On Monday, Secretary of State Wayne Williams said that the ColoradoCare Yes campaign had submitted enough valid signatures to qualify the single-payer measure for the 2016 ballot.

If voters approve the ColoradoCare proposal on November 8, 2016, Colorado will be the first state in the country to adopt such a revolutionary, wide-ranging health-insurance scheme.

Before the initiative qualified for the ballot, it was called Initiative 20, a 12-page amendment (Article XXX) to the Colorado Constitution.

The CACI Board of Directors will carefully examine Amendment 69 before considering what position to take.  Normally, the Board does not consider a position on a proposed ballot initiative that affects the business community until it has qualified for the ballot.  The next Board regularly scheduled meeting will be December 10th.

The “devil is in the details” of this 12-page document, which should be read carefully by every Colorado voter.

If it is injected into the State Constitution, the political odds of it ever being changed by voters are slim to none, and the state will be left to deal with the enormous consequences—both intended and unintended—for years to come.

Amendment 69 would undoubtedly be the most massive, expensive change in Colorado State Government in recent decades, and the effects on the Colorado economy would be huge.  It would eliminate the entire health-insurance industry, for example, while creating a giant ColoradoCare bureaucracy.

The Legislative Council, the research arm of the Colorado General Assembly, estimates that ColoradoCare will cost Colorado taxpayers $25 billion in its first year of operation.  By contrast, Governor Hickenlooper proposed a $27 billion budget for the state’s 2016-2017 fiscal year!

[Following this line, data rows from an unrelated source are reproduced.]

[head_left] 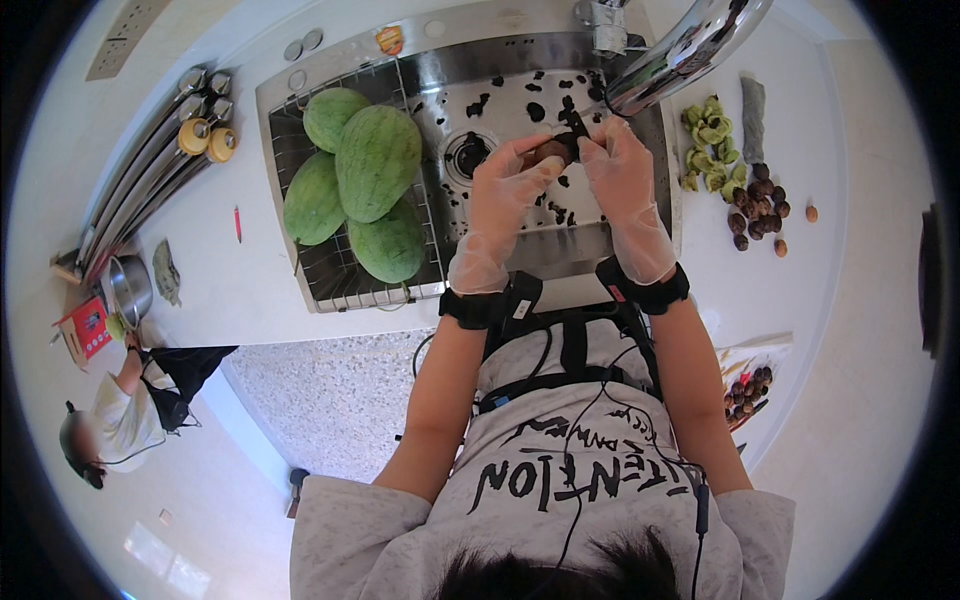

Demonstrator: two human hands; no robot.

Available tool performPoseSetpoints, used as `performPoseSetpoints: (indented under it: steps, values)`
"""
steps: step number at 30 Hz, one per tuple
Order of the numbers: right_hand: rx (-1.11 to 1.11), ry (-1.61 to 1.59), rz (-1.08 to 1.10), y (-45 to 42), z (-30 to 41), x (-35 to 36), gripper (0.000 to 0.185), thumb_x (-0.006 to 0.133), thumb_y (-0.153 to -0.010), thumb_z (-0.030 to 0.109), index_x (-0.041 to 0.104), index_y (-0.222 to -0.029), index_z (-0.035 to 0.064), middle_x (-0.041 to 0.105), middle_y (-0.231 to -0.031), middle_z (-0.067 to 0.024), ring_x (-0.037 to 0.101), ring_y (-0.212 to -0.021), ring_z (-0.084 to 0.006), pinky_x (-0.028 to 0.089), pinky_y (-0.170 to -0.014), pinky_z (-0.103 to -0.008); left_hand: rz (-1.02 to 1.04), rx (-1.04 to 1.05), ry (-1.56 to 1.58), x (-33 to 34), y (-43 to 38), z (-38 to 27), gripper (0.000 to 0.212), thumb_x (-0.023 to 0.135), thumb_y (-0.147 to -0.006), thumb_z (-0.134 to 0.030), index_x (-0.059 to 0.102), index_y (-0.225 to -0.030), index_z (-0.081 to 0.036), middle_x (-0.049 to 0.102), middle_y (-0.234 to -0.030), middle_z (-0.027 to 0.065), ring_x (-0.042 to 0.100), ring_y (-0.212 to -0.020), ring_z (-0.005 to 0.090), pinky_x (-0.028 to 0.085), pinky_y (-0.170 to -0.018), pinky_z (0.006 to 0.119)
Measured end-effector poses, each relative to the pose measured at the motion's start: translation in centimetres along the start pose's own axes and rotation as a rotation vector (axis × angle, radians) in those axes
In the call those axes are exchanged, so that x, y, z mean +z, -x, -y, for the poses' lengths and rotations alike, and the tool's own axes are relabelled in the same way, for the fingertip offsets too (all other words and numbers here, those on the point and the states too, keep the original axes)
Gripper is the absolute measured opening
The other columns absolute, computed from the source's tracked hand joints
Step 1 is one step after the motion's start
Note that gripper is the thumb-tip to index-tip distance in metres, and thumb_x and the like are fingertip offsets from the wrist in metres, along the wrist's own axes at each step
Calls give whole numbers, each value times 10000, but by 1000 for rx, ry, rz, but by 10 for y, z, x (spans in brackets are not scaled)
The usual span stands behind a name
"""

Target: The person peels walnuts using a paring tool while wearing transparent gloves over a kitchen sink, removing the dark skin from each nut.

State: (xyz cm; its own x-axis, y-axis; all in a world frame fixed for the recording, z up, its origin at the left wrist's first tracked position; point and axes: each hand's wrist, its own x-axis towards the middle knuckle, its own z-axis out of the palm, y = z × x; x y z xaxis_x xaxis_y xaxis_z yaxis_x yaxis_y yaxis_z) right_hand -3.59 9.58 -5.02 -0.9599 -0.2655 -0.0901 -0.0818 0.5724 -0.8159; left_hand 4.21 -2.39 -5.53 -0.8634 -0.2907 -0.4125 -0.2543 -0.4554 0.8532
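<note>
Both my hands wear clear plastic gloves and are over the steel sink (510, 94). With its fingertips my left hand (501, 199) grips a brown walnut (553, 152), its far side covered in black husk. Close against that side, my right hand (624, 180) pinches a narrow dark strip (574, 120); whether it is husk or a blade I cannot tell. Black husk scraps (535, 112) are scattered over the sink floor. More of them fill the drain (472, 154).
Several green melons (379, 161) sit in a wire basket (322, 300) at left. A chrome faucet (690, 56) arches close by my right hand. Green peels (707, 124) and dark walnuts (761, 206) lie on the right counter. Another person (124, 420) stands far left beside a metal pot (129, 289).
</note>
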Motion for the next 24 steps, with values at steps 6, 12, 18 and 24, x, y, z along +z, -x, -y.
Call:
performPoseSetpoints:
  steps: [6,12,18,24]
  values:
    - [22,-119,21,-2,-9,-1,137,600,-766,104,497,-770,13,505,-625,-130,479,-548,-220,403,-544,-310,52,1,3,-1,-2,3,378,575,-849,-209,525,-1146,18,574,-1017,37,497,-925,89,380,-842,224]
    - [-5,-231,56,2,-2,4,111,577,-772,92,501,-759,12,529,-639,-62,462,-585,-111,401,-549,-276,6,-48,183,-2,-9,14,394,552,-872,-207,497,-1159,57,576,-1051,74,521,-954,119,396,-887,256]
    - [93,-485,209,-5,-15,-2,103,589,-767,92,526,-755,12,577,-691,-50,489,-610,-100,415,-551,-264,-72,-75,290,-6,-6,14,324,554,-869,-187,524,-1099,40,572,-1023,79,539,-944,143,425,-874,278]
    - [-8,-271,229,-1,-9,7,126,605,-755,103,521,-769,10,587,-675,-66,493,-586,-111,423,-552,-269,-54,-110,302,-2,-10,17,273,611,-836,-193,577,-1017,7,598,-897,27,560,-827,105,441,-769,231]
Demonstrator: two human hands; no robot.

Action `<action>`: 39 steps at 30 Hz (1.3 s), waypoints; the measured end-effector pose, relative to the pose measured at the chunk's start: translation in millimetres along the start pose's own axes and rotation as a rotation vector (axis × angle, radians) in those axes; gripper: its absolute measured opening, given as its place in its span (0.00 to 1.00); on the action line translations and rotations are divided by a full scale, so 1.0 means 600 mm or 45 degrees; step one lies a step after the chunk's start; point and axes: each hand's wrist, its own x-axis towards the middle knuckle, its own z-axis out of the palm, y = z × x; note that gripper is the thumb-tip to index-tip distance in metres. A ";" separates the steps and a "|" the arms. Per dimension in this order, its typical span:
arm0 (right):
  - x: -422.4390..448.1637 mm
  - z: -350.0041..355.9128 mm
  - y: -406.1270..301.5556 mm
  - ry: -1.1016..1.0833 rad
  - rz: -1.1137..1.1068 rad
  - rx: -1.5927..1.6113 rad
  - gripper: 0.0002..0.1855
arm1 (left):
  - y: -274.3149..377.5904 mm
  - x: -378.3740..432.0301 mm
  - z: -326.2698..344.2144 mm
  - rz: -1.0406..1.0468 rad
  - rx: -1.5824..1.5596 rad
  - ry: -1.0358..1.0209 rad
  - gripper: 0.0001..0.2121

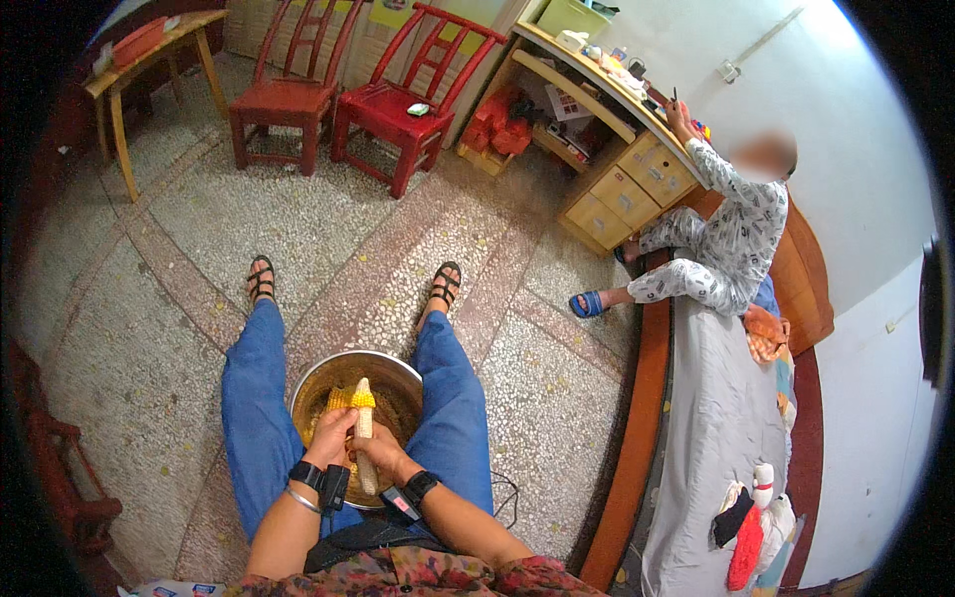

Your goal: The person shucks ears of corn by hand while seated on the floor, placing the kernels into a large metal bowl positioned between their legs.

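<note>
An ear of corn [364, 429] is held upright between my two hands, above a round stainless steel pot [302, 380] that stands between my legs. Most of its cob is bare and pale; a ring of yellow kernels [362, 400] is left near the top. My left hand [333, 436] grips the cob from the left, its thumb just below the kernels. My right hand [382, 451] wraps the lower cob from the right. Inside the pot, behind my left hand, lies yellow corn [339, 398] with kernels on it. My hands hide part of the pot's contents.
Two red wooden chairs [283, 104] and a small wooden table [160, 45] stand ahead. At a wooden desk [627, 186] a person in patterned clothes [739, 224] sits on the edge of a bed [716, 418]. A thin black cable [511, 485] lies on the floor to my right.
</note>
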 end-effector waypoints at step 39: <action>0.014 -0.002 0.022 0.039 0.073 0.066 0.13 | -0.045 0.036 -0.009 0.060 0.083 0.298 0.08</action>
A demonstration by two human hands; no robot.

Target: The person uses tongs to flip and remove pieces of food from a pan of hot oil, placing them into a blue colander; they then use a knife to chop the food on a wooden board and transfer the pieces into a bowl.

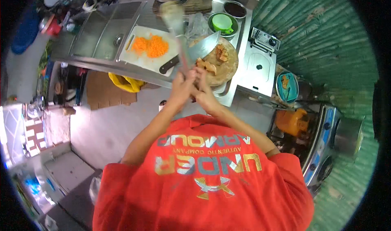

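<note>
My left hand (182, 87) is closed around the lower end of a long-handled tool (174, 15), whose pale, wide head is blurred and points away from me. Against it, at the same end, my right hand (204, 89) has curled fingers; its grip is partly hidden. Beyond my hands a cleaver (205, 46) lies across a round wooden chopping block (230, 67), its dark handle over a white cutting board (131, 57). Brown, irregular food pieces (222, 53) rest on the block. Chopped orange food, possibly carrot (157, 46), is heaped on the white board.
Left of the boards is a steel sink (104, 32). A green strainer (222, 22) sits in a metal bowl, near a dark-filled bowl (234, 9). A portable gas stove (259, 64) and a teal basket (287, 87) stand at right. A yellow bag (128, 82) hangs below the counter edge.
</note>
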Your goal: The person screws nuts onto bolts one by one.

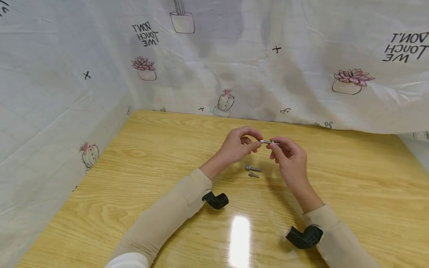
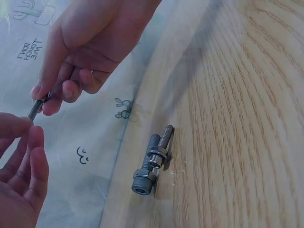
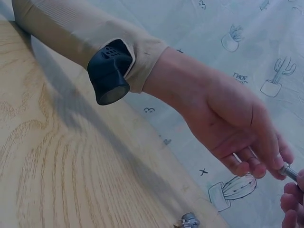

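Thumb and index finger of my left hand [image 1: 239,144] pinch the left end of a small metal bolt [image 1: 267,142], raised above the table. My right hand [image 1: 291,158] pinches the bolt toward its other end, where a short tip pokes out past the fingers in the head view. Threads show on the bolt between the two hands in the left wrist view. Below the hands, a larger socket-head bolt [image 2: 143,183] and a smaller bolt [image 2: 161,147] lie side by side on the table, each with a nut on its shank.
The wood-grain table [image 1: 161,160] is backed and flanked on the left by a pale printed curtain [image 1: 201,63]. Black wrist devices sit on the left sleeve [image 1: 177,204] and the right sleeve [image 1: 338,238]. A bright reflection lies at the table's near side.
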Motion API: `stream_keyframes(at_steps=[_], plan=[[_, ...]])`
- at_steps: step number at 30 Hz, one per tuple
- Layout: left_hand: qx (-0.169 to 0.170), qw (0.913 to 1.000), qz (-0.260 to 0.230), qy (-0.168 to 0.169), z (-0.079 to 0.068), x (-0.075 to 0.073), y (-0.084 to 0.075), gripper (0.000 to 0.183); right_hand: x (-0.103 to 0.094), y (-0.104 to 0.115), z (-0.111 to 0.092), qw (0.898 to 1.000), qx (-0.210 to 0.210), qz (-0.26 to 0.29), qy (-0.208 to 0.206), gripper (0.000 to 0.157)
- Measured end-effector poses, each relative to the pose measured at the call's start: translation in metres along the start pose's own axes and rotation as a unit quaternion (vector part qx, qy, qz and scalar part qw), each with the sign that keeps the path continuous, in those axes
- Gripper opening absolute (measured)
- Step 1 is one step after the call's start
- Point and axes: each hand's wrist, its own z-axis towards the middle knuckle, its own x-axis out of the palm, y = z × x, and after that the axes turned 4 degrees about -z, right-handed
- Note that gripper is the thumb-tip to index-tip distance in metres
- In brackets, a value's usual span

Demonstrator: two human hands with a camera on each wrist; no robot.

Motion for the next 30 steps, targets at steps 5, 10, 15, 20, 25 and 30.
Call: stream_keyframes(at_steps=[5,10,15,20,25,30], plan=[[-0.003,0.9999,-0.006,-0.009,0.0000,-0.0002,-0.0011,0.015,0.0004,0.0003,0.0011,1.000,0.000,-0.003,0.000,0.020],[-0.033,0.9994,0.002,-0.010,0.0019,0.0016,-0.0015,0.017,0.0001,0.0006,0.0020,1.000,0.001,-0.009,-0.002,0.020],[-0.030,0.9995,-0.004,-0.004,0.0018,0.0022,-0.0014,0.015,0.0000,0.0001,0.0029,1.000,-0.001,-0.008,0.001,0.019],[-0.002,1.0000,-0.004,-0.007,0.0019,0.0019,-0.0009,0.017,-0.0009,-0.0009,0.0042,1.000,0.000,-0.002,0.006,0.019],[-0.026,0.9996,-0.006,-0.004,0.0045,0.0035,-0.0010,0.021,-0.0018,-0.0008,0.0050,1.000,0.003,-0.007,0.007,0.020],[-0.029,0.9995,-0.007,-0.006,0.0064,0.0046,-0.0033,0.022,-0.0027,0.0000,0.0075,1.000,0.001,-0.008,0.010,0.023]])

Moreover, ColoradoCare would swallow up all State and Federal health-care programs, including four well-known, major programs:

  1. Colorado’s workers’ compensation system;
  2. Medicaid, the state-federal program that provides medical insurance for low-income citizens;
  3. Children’s Basic Health program; and
  4. Colorado Health Benefit Exchange.

CACI supported bipartisan legislation that created the Exchange, which is called Connect for Health Colorado.

Below are some salient aspects of Amendment 69, and more details will be examined in coming weeks in CACI’s Colorado Capitol Report.

What is the purpose of Amendment 69 and why is it being put forth?

Amendment 69 states that “Colorado needs a health care delivery system that prioritizes value over volume and that encourages quality, efficient, and accessible health care.”  Coloradans need affordable health-care “security.”  Business need “relief” from the “unstainable financial and administrative burdens of providing health insurance for their employees.”  Annual premium changes “disrupt coordinated lifetime health care.”

What does Amendment 69 propose?

In brief, Amendment 69 would create a “health care payment system” called ColoradoCare that would collect “premium taxes” from workers, employers and taxpayers who have non-payroll income and then pay health-care providers for services rendered to the “members” and beneficiaries of Colorado Care.

It would abolish all private-sector health-insurance plans sold in Colorado, causing hundreds to thousands of job losses.

What kind of an animal will ColoradoCare be?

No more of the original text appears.